◆ **DESCRIPTION OF THE TASK**: Go through the material and copy each line that includes "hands".
TASK INPUT: Begin
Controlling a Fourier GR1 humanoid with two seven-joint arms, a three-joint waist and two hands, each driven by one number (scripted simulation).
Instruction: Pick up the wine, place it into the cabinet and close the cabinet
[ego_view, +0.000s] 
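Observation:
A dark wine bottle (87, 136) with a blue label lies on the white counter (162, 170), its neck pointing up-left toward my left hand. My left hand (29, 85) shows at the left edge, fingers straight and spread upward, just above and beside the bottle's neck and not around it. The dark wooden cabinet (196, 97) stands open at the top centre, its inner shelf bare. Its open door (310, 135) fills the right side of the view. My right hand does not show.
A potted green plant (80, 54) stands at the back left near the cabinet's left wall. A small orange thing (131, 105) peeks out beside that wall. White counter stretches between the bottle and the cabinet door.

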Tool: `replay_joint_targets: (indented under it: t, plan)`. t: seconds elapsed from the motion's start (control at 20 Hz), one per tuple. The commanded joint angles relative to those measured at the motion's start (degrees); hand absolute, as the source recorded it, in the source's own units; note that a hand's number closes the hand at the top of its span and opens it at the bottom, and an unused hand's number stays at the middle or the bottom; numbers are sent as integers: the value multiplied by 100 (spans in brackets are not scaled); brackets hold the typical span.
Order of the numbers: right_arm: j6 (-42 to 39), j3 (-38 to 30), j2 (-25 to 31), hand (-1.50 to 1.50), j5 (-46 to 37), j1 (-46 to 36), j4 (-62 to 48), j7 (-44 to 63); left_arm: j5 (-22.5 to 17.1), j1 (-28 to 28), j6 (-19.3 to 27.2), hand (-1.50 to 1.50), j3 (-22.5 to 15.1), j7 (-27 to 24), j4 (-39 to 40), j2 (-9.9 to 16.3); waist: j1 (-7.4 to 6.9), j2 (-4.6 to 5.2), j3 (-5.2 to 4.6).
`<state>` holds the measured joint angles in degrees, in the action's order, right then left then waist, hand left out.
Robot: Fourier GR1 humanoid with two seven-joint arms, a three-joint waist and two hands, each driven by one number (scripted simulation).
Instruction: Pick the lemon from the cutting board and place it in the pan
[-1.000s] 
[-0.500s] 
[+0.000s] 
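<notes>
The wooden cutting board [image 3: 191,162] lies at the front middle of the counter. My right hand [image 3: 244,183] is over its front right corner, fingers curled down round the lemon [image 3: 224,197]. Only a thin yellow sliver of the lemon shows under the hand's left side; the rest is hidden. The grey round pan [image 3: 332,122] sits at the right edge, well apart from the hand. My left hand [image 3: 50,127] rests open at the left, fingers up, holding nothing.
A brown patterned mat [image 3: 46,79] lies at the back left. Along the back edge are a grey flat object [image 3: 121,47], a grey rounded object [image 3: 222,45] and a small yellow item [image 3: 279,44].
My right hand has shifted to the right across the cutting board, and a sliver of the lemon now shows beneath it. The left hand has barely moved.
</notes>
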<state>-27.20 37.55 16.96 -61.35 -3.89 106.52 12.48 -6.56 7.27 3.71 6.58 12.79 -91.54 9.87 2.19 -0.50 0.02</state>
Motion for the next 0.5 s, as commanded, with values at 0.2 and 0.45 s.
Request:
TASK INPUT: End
◆ **ANSWER**:
Controlling a Fourier GR1 humanoid with two seven-joint arms, a three-joint waist and two hands, each driven by one number (scripted simulation).
Robot: Fourier GR1 humanoid with two seven-joint arms, a three-joint waist and two hands, each driven by one number (scripted simulation).

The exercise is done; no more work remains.